Partly, I think, this is because Canada doesn’t have the magazine culture the U.S. has. There just aren’t the venues here that compete to develop big feature writers that there are in the States. And, to my mind, anyway, that’s where great non-fiction comes from. The two best non-fiction books I read last year, John Jeremiah Sullivan’s Pulphead and The Possessed by Elif Batuman are both collections of, mostly, magazine work. (Sullivan’s in Harper’s, GQ and the Paris Review; Batuman’s in Harper’s, the New Yorker and N+1.)
Competition among the glossies and the literary magazines down south pushes young talent to do new, better work faster. It’s why a new star, like the New Yorker’s David Grann, or Canada’s own Chris Jones at Esquire, seems to pop up every few years. In Canada, even with the Taylor Prize and the lucrative new B.C. national prize, our nonfiction writers just aren’t playing in the same world.

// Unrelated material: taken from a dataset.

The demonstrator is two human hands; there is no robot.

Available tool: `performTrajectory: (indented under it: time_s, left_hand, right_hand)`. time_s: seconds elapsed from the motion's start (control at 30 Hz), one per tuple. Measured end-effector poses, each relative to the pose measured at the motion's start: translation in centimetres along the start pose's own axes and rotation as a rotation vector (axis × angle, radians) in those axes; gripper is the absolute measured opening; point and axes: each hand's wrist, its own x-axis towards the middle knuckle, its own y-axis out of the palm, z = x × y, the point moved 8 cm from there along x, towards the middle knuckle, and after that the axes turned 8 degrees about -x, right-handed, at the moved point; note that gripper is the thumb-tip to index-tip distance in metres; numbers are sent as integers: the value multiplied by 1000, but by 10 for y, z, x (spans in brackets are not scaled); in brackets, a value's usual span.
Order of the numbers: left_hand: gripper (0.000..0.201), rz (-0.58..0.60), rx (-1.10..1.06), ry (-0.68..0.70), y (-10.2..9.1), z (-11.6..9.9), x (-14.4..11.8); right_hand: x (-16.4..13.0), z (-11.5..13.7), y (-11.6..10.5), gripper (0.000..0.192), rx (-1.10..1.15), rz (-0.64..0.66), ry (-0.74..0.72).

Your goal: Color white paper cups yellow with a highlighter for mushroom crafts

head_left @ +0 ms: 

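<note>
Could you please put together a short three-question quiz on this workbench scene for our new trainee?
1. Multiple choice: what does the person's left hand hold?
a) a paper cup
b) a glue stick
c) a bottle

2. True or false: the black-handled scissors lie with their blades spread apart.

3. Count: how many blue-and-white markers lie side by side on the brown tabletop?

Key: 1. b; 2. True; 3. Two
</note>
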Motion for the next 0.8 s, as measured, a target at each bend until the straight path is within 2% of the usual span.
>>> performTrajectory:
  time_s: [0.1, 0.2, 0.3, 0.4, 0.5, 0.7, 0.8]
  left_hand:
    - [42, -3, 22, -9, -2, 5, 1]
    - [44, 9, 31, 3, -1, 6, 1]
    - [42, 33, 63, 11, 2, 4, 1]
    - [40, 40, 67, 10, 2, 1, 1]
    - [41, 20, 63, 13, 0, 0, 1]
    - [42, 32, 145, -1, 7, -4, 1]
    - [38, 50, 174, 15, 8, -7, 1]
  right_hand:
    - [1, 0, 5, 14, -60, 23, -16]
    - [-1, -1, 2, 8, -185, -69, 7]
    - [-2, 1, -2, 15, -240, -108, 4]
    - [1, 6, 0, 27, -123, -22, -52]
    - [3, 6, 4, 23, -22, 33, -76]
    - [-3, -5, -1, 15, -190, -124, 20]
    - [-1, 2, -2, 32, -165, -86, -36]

They aren’t working from the same kind of tradition, or with the same kind of editors, that produced a John McPhee or a Joan Didion or a David Foster Wallace.
None of this is meant to slight the prize or the books or even the many, many talented Canadian magazine writers out there. People are doing fascinating, wonderful non-fiction in Canada. I think giving them money and national press exposure is an unqualified good thing. But I can’t help wishing, every year when the list comes out, for something with a little more pop, something with a voice or a structure that makes me say: “That’s it. That’s the new thing.” (Obviously, I haven’t read everything out there. I’m no doubt missing a lot of great work.)
All that aside, what struck me about this year’s shortlist was how B.C.-centric it was. It’s tough to argue, after leaving a reception at a Bay Street Bank, that the centre of the Canadian literary world is tilting west. But there’s no doubt that in fiction and non-, B.C. is a power.
Consider today’s short-listed writers:
· JJ Lee, nominated for The Measure of a Man, is a Vancouver Sun columnist and CBC Vancouver commentator.
· Wade Davis, nominated for Into the Silence, is a B.C. native who splits his time between Vancouver and Washington, D.C.
· Charlotte Gill, Eating Dirt, lives on the Sunshine Coast northwest of Vancouver.
· Madeline Sonik, Afflictions and Departures, wrote much of her book as a post-doctoral fellow at the University of Victoria, where she now teaches.
· Andrew Westoll, The Chimps of Fauna Sanctuary, lives in Ontario, but has an MFA from the University of British Columbia.
I don’t have anything particularly insightful to say about that fact. But some credit has to go to province’s two big writing schools, at UBC and UVic, not just for shaping authors like Westoll and Sonik (and 2011 Giller winner Esi Edugyan) but also for creating literary communities those cities now enjoy.